I like Twitter, I think it's a different vibe than facebook .... both have their pros and cons. You can write long counter-points to news stories or whatnot on Facebook which on twitter you can't do. So it has it's ups and downs but in general I cruise the twitter-sphere more often than the facebook-sphere I'd say.

Alright so, this article is not concerning the news/world-events related part of twitter, this article is going to explore who I think are the most entertaining twitter feeds on Twitter.

I narrowed it down to three finalists. The runners up for the prize of Best Twitter Feed in My Opinion are George Wallace and the Iron Sheik. The winner will be declared lower down in the article (or you could scroll down and see who it is if your sitting there with the most bated of breaths).



BRONZE MEDAL: George Wallace

Entertainment Genre: Comedy
Favorite "Feud": w/ Scott Baio

Feed: https://twitter.com/mrgeorgewallace

George Wallace is a fairly legendary stand up comedian. I've seen him live once and he is genuinely good at his craft, he's a great stand up comic and probably in my top 10 of all time ... but his twitter feed? It's definitely in my top 3 of all time. His comedic formula translates to 140 characters so well. His rapid fire opinions on anything at all really work with a 140 character limit ... he can fit a lot of content into short statements.

I've realized of late that to be a funny person you need to really personalize and be unique to be successful. There will only ever be one Rodney Dangerfield for instance, no one else can be him, you can impersonate him but there's only one him .... there's only one Gilbert Gottfried, you can try and talk like him and copy his mannerisms but there's only one Gilbert ... and George Wallace is the same, his idiosyncrasies and uniqueness can be mimicked by others but there will only be one George Wallace.

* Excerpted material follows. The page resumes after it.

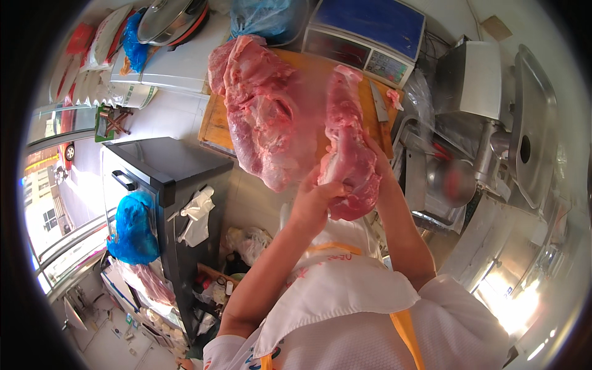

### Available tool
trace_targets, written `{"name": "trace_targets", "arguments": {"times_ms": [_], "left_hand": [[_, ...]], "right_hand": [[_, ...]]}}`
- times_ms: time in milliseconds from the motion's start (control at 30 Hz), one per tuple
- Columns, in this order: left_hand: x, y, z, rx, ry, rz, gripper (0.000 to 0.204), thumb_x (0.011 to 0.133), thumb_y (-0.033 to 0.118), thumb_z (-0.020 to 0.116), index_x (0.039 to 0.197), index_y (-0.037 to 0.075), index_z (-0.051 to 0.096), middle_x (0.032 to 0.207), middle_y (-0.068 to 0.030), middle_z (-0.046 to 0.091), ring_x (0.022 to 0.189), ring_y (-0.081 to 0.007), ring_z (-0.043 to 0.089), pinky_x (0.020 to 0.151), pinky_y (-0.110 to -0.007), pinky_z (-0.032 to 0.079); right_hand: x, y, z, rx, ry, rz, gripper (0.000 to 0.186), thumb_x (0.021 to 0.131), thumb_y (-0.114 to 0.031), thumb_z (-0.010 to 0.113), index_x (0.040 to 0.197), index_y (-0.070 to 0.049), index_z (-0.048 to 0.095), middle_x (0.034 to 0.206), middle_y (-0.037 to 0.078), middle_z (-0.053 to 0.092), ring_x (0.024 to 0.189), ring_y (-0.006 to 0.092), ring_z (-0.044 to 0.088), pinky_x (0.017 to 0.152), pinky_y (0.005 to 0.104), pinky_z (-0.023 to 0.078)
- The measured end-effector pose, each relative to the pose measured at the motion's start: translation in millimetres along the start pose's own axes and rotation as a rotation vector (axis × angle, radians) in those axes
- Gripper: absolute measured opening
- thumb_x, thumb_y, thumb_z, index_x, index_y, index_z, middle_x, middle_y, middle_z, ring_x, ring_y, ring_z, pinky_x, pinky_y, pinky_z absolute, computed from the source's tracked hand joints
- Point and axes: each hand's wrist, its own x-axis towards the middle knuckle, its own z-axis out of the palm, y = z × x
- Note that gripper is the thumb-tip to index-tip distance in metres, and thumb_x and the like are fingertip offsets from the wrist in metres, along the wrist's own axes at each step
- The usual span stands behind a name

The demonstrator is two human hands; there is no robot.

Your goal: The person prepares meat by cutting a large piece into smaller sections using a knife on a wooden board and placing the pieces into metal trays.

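Both my hands grip a long piece of raw meat at its near end, over the front edge of a wooden cutting board. My left hand is closed on its left side, thumb across the top. On the right side, my right hand is wrapped round it, its fingers partly hidden by the meat. The far end of the piece reaches over the board. A larger slab of raw meat lies to its left. Beyond my right hand, a knife rests on the board's right side, near a small meat scrap.
A scale with a blue top stands behind the board. At right are a metal meat grinder and a steel tray. A dark cabinet is at left, with a blue plastic bag beside it. A lidded pan sits far left.
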Motion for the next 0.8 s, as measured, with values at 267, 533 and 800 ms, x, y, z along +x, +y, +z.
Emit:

The best Twitter feud for Wallace, was one I watched unfold live, where George Wallace took on "Charles in Charge" star Scott Baio. The New York Daily News did a good write up of it the next day,

See: George Wallace Wrecks Scott Baio (NYDN Aug. 2016)

They state, "Not even the Fonze could help", and declared Wallace the winner of the twitter scuffle. I like when feuds end with a handshake and goodwill like this one did, in this case concerning the veterans, because it shows good sportsmanship by both parties.

So, for the thousands of short-burst statements that use only 140 characters or less which have made hundreds of thousands of people laugh so many times ... the legendary comic George Wallace is the Bronze medal winner



SILVER MEDAL: The Iron Sheik
Entertainment Genre: Bat Shit Anger and the Hurling of Invective at Everything and Everyone
Favorite "Feud": w/ Jose Canseco

Feed: https://twitter.com/the_ironsheik


You can say the Sheik feed is getting repetitive, but I do not care, there will never be a day before either myself or He pass on from this mortal realm where I will not click the Heart or the Like on something the Iron Sheik media feed spits out. It's the best. It's the friggin' best.

My first encounter with anything related to the Iron Sheik was as a very small child I had a Panini WWF sticker book, the ones where you buy packs of stickers and try to collect them all and paste them in the book .... and I had every sticker except one. I was missing the second half of the Iron Sheik two-sticker layout on one of the pages and that book stayed 99% complete ... I never got the other half of the Iron Sheik and it was annoying.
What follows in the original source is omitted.